### What is expected
Two lines below mark the span: the one containing "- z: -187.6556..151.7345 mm" and the one containing "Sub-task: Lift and". Set down both, plus every line between, exactly as they stand, and nothing else.

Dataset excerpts
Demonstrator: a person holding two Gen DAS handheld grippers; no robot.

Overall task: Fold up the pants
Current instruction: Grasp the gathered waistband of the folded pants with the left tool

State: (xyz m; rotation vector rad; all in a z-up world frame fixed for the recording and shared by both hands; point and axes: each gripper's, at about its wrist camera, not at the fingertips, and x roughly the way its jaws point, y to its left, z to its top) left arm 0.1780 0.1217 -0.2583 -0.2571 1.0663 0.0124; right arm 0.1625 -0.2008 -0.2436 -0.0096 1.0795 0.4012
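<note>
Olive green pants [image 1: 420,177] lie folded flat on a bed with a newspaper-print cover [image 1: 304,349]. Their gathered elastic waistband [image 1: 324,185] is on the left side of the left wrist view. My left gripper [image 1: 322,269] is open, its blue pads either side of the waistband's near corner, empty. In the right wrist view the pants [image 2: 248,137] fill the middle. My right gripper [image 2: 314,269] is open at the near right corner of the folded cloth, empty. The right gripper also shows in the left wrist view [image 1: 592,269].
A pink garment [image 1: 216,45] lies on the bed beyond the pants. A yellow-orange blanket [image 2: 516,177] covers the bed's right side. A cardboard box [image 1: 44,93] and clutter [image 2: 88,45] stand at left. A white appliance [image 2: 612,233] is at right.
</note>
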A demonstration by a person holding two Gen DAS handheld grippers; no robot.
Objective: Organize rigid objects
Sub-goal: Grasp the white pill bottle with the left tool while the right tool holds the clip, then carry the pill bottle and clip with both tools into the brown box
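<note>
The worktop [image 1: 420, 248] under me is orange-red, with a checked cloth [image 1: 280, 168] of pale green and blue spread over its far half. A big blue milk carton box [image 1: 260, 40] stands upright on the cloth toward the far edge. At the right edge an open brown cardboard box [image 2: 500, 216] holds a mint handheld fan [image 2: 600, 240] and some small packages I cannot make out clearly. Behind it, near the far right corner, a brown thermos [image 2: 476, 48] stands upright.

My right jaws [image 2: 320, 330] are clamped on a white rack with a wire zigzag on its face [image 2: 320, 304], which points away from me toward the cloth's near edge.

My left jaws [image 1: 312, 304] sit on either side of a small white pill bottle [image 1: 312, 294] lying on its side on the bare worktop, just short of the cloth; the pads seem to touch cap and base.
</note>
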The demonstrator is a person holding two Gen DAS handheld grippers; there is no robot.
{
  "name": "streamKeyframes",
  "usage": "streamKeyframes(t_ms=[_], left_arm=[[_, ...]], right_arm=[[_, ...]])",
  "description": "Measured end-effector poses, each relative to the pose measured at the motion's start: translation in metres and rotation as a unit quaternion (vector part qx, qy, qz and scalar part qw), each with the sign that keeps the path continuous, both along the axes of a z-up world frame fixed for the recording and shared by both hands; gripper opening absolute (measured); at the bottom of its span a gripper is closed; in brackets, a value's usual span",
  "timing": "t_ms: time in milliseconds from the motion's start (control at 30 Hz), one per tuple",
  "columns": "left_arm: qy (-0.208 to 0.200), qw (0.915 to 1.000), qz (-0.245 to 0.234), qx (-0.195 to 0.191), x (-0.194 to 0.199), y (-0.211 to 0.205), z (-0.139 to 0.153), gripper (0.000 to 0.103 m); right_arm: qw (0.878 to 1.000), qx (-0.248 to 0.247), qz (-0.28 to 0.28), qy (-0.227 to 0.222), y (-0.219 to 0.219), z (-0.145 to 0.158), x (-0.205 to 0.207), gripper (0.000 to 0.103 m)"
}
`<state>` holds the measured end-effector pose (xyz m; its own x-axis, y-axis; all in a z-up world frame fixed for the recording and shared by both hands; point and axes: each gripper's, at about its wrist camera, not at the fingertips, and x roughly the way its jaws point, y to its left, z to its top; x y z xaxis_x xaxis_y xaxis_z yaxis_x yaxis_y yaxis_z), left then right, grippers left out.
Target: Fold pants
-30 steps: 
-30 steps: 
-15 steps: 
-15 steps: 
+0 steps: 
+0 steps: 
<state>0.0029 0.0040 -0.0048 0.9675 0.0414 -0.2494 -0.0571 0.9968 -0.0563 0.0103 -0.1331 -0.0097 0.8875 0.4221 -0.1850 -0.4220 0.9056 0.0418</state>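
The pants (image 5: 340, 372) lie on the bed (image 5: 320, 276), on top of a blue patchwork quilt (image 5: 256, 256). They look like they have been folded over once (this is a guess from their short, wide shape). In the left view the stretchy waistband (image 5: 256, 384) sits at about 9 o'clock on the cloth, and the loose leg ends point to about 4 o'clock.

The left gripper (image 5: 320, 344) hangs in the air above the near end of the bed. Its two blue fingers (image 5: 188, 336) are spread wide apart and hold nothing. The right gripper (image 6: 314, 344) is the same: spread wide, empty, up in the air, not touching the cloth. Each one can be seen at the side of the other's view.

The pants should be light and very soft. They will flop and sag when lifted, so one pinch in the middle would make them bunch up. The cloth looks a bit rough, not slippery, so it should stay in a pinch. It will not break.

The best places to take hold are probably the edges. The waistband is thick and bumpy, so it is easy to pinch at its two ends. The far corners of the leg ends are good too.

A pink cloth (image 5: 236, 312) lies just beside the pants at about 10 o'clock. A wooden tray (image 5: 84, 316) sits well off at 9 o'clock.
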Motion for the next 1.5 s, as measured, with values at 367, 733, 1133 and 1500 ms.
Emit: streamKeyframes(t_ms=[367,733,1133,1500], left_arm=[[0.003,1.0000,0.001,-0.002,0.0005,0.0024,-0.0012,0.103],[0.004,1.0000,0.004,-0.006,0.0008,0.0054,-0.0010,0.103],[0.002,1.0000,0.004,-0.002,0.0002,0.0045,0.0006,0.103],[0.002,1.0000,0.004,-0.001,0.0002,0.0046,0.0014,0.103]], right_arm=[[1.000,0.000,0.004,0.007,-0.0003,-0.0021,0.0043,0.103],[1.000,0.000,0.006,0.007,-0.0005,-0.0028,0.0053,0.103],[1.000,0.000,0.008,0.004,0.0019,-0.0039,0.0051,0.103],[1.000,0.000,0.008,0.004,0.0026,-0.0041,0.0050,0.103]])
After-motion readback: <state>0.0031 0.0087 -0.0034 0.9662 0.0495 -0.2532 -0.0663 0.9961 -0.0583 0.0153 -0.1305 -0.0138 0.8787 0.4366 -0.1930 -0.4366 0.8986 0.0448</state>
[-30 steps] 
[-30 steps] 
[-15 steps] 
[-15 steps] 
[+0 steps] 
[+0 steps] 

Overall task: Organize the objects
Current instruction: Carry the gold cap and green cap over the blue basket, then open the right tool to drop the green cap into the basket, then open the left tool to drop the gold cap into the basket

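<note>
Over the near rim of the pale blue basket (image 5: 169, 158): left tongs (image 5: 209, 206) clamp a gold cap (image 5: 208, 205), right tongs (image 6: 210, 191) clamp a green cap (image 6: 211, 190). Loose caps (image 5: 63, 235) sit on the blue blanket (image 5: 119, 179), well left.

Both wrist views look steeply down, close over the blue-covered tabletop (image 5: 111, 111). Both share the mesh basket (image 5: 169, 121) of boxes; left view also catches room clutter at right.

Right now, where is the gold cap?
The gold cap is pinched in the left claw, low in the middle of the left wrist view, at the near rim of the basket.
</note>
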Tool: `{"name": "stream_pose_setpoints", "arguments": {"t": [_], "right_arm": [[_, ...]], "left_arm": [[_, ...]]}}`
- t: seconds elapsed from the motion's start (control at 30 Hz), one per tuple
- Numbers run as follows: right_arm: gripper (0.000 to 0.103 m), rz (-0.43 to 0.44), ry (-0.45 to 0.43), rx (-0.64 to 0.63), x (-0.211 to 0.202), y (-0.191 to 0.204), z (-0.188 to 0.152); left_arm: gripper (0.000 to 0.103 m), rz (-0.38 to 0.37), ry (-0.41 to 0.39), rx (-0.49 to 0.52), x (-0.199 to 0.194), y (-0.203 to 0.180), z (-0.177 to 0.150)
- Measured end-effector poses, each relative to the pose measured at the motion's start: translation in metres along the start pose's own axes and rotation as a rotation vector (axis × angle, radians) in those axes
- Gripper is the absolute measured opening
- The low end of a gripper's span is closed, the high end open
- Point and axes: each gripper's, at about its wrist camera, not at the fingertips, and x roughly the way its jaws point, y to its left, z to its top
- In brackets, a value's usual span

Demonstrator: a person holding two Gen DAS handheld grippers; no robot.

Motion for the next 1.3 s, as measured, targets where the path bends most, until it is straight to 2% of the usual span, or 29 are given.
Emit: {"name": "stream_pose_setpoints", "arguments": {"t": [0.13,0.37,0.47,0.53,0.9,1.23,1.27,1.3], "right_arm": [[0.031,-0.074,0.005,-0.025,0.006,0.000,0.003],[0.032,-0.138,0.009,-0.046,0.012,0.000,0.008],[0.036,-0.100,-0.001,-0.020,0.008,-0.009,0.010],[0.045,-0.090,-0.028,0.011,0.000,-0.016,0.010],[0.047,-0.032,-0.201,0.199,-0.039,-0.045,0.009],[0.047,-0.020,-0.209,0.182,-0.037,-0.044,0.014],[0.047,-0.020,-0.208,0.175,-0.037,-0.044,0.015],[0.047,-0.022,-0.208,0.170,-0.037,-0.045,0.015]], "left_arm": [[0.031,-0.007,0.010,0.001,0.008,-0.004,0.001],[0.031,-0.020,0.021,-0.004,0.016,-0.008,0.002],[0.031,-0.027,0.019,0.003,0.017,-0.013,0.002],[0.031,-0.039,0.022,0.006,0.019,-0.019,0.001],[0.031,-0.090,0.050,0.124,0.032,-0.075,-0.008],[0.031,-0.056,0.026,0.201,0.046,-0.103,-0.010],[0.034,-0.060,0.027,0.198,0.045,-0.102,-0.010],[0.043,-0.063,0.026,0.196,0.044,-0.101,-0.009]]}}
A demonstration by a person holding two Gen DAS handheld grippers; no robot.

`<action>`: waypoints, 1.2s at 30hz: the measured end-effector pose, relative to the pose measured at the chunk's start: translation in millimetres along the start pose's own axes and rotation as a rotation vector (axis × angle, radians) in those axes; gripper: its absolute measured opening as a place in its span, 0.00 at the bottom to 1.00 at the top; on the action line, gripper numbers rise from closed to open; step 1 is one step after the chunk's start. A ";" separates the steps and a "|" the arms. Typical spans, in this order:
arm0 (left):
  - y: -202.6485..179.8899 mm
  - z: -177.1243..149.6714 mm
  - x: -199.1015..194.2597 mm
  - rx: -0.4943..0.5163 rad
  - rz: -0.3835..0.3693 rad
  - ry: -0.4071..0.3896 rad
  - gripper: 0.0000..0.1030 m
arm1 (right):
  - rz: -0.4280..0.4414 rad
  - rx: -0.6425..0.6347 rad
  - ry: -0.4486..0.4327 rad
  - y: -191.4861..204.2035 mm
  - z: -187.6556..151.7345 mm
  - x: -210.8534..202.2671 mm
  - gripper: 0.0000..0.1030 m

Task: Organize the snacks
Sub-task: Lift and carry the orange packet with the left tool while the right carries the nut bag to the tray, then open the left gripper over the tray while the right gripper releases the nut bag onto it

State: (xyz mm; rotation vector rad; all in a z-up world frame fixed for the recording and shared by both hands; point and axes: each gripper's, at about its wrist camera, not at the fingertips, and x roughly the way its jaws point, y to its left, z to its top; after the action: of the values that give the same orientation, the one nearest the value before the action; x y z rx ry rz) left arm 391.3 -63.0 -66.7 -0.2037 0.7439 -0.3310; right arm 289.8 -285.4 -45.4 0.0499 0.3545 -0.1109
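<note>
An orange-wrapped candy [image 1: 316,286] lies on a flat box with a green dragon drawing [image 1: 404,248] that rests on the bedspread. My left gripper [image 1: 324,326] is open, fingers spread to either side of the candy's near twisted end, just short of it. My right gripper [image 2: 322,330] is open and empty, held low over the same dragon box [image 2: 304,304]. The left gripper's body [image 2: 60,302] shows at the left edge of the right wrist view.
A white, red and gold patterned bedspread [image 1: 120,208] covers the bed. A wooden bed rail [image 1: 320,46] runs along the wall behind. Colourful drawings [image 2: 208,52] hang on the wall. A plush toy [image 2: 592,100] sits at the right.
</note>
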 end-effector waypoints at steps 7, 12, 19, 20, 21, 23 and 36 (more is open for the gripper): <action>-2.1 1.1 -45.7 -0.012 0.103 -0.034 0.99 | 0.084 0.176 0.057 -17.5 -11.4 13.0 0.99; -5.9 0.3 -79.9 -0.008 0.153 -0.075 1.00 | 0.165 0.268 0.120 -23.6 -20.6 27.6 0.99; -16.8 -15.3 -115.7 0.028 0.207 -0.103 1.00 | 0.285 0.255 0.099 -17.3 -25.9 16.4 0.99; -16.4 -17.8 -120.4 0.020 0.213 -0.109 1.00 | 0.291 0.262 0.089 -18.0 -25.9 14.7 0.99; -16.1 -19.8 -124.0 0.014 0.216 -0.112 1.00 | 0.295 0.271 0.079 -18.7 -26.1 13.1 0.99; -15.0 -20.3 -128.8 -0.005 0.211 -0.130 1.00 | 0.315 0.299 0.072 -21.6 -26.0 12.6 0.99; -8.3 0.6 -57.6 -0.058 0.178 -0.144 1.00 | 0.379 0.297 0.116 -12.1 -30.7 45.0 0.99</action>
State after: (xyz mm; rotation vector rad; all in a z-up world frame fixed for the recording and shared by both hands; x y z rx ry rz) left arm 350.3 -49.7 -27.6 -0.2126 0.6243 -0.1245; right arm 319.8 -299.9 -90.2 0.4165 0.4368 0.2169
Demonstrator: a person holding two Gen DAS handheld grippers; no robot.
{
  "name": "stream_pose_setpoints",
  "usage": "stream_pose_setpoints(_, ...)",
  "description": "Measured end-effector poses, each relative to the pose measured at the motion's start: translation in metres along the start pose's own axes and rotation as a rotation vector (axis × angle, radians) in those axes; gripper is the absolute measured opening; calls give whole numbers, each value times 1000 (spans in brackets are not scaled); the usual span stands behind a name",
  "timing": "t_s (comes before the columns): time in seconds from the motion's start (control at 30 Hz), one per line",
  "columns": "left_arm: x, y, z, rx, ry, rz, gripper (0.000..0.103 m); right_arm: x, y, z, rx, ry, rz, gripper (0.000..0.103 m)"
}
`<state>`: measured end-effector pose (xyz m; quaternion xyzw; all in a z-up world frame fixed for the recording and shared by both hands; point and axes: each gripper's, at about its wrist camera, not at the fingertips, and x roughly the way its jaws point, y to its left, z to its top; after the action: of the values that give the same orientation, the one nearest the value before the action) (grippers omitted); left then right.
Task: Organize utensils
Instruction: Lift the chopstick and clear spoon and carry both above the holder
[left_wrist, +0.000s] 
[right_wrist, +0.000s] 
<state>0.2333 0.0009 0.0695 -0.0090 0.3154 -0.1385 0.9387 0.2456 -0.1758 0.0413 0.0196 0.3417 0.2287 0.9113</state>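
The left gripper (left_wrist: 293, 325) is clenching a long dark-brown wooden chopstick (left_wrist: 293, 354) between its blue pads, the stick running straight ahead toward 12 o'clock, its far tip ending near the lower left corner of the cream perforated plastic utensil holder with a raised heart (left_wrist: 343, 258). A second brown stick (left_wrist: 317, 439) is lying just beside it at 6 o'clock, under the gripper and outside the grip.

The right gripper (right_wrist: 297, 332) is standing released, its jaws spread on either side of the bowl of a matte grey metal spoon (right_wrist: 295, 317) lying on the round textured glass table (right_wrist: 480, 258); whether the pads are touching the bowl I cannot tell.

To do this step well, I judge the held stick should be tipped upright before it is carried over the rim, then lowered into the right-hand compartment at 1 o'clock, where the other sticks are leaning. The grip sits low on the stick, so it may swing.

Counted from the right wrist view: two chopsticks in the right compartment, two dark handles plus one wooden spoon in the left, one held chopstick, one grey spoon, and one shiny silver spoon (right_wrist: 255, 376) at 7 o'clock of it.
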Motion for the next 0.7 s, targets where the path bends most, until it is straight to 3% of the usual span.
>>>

### Output of the task
  - z: -187.6556..151.7345 mm
  - x: -210.8534..202.2671 mm
  - gripper: 0.0000..0.1030 m

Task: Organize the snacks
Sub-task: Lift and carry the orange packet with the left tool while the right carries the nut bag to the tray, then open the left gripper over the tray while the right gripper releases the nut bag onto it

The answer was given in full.